Social Studies: Decision making skills (lots of games we can play for this one), making friends, manners and customs.

Math: J- More multiplication with products up to 10,000. B- telling time to the quarter hour, adding and subtracting numbers up to 60, money and fraction reviews.

Language Arts: J - Responding to a scripture journal, using good reasoning, and writing a persuasive paragraph. B- grade 1 phonics activities, drawing pictures related to our study.

Reading: J - Pinocchio by Carlo Collodi. B - Continue to work through Phonics for the New Reader by Harriet Fields and reading his phonics readers.

Vocab: J's words for the week -- physical, skeleton, muscle, breathe, nutrition, vitamin, protein, spiritual, mental, social. B's words for the week -- grow, skin, bone, food, lung, leg, arm, head, water, body.
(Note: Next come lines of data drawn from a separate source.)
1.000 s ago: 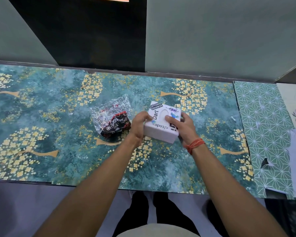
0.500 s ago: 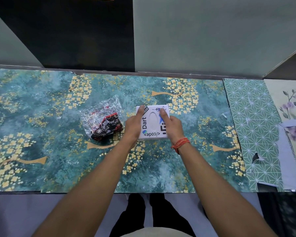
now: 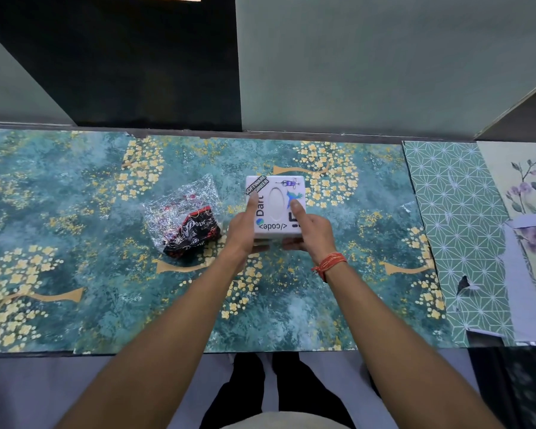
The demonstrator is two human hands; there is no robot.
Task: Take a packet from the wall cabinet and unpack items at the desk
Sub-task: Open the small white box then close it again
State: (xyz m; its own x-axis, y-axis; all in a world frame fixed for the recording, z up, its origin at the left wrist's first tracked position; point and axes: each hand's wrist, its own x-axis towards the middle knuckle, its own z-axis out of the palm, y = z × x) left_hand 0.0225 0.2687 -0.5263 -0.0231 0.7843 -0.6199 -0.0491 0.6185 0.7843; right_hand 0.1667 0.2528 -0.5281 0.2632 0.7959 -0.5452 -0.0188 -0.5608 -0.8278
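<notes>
A white box [image 3: 276, 199] with stickers and an oval recess on its lid sits level on the desk [image 3: 322, 305]. My left hand [image 3: 243, 230] grips its left side with the thumb on the lid. My right hand [image 3: 311, 229] grips its right side, thumb on top too; a red thread circles that wrist. Left of the box lies a clear plastic packet [image 3: 183, 215] with a black-and-red item inside, apart from both hands.
The desk has a teal and gold floral cover. A green patterned sheet [image 3: 455, 230] and a floral paper [image 3: 520, 212] lie at the right. Cabinet doors [image 3: 369, 63] rise behind the desk, with a dark open compartment [image 3: 130, 63] at back left.
The box was tilted and raised in both hands; it now lies flat on the desk with the lid facing up. Both hands still hold it.
</notes>
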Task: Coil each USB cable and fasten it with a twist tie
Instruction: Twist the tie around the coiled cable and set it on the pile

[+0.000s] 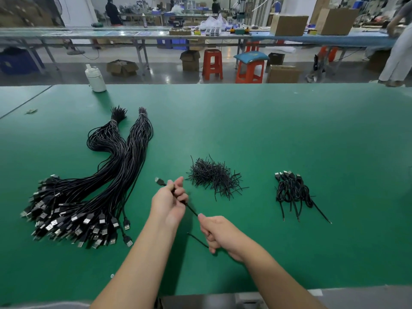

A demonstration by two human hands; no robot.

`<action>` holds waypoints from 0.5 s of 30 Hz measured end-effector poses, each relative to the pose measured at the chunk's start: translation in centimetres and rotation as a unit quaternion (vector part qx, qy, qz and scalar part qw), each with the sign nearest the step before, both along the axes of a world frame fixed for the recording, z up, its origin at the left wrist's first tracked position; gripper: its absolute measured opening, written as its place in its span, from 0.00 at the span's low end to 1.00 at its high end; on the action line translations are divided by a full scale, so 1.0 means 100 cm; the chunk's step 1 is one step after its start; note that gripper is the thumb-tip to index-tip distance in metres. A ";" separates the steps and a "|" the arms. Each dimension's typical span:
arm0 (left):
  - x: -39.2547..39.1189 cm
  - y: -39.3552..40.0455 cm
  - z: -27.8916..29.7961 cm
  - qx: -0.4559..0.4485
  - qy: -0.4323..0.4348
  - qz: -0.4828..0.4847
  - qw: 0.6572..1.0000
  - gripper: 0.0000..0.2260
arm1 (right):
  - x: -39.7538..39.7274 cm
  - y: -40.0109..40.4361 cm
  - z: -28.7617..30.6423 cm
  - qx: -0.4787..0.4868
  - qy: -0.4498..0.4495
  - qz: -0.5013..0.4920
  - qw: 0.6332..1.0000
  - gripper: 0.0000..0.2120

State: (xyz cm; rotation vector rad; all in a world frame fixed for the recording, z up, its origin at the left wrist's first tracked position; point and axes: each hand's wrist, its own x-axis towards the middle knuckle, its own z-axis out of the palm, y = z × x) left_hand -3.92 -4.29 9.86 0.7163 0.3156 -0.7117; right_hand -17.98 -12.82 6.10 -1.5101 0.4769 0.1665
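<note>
Black USB cable [191, 209] stretched taut above green desk [289, 130], plug end up-left. Uncoiled bundle [89, 188] toward left edge; twist ties [214, 177] heaped mid-desk; coiled cables [292, 190] right.

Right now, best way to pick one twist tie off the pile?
Pinch a stray end sticking out of the twist tie pile, coming from its near right edge. There single ties poke clear of the tangle; the right hand is closest but holds a cable.
</note>
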 end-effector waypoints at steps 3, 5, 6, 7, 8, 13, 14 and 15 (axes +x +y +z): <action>0.003 0.010 0.005 -0.061 -0.067 -0.148 0.985 0.09 | -0.002 -0.015 0.003 0.086 -0.016 -0.048 0.995 0.24; 0.005 0.024 0.006 -0.046 -0.175 -0.292 0.939 0.09 | -0.003 -0.027 0.008 0.140 -0.019 -0.074 0.987 0.23; 0.005 0.030 0.006 -0.011 -0.242 -0.376 0.895 0.10 | -0.003 -0.031 0.012 0.152 -0.021 -0.077 0.985 0.23; 0.004 0.034 0.005 0.038 -0.303 -0.452 0.838 0.12 | -0.003 -0.034 0.016 0.155 -0.026 -0.074 0.985 0.22; 0.002 0.035 0.005 0.094 -0.353 -0.510 0.779 0.13 | -0.002 -0.036 0.020 0.153 -0.031 -0.068 0.985 0.21; -0.015 0.023 0.004 0.220 -0.431 -0.463 0.742 0.13 | 0.002 -0.036 0.037 0.161 -0.062 -0.055 0.983 0.17; -0.018 0.021 0.002 0.220 -0.429 -0.450 0.752 0.12 | 0.003 -0.036 0.039 0.161 -0.070 -0.054 0.983 0.16; -0.021 0.020 0.000 0.215 -0.426 -0.448 0.756 0.11 | 0.002 -0.036 0.041 0.155 -0.077 -0.051 0.984 0.16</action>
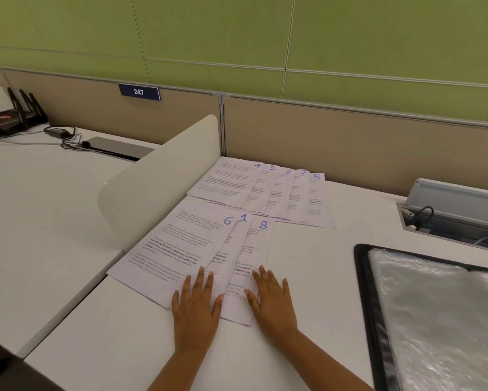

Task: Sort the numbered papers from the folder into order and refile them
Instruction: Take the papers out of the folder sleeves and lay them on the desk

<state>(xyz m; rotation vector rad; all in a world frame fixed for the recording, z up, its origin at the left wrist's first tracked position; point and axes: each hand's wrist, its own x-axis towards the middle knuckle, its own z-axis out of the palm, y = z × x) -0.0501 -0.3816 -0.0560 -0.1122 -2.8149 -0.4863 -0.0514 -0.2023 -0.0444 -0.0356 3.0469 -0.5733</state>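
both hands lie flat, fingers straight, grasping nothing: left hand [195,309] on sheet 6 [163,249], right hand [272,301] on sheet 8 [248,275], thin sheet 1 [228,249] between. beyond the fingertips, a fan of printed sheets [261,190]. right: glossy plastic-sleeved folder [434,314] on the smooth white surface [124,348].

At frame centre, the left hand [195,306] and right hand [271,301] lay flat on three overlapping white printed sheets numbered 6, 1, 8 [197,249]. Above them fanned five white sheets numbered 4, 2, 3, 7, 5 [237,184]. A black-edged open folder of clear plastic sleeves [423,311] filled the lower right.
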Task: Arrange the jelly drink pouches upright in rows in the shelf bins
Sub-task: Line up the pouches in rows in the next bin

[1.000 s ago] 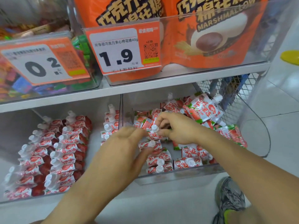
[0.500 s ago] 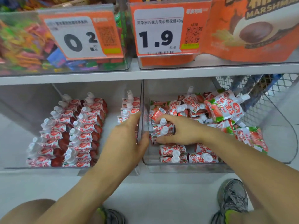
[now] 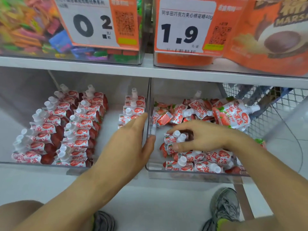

Memory Verses (for the whole unit this time): 2 Peter 1: 3-8

Topical Studies: Nutrition, Meal planning and preparation, critical thinking puzzles, and something to do with friendship that I haven't fleshed out yet.

The boys are at each other today. They were supposed to play with a friend but one decided to tell an untruth about the fact that the other wasn't invited, etc. So, they are both home, and walking around bored as if they didn't just get the world on a stick for Christmas. As if I didn't just spend 5 hours yesterday cleaning and organizing their room so they can FIND all the pieces to all the things they already owned.

So, we will begin tomorrow a.m. -- ready or not. Because kids need structure and they need to sit and read together again, and they need to know what is going to happen next. At least mine do.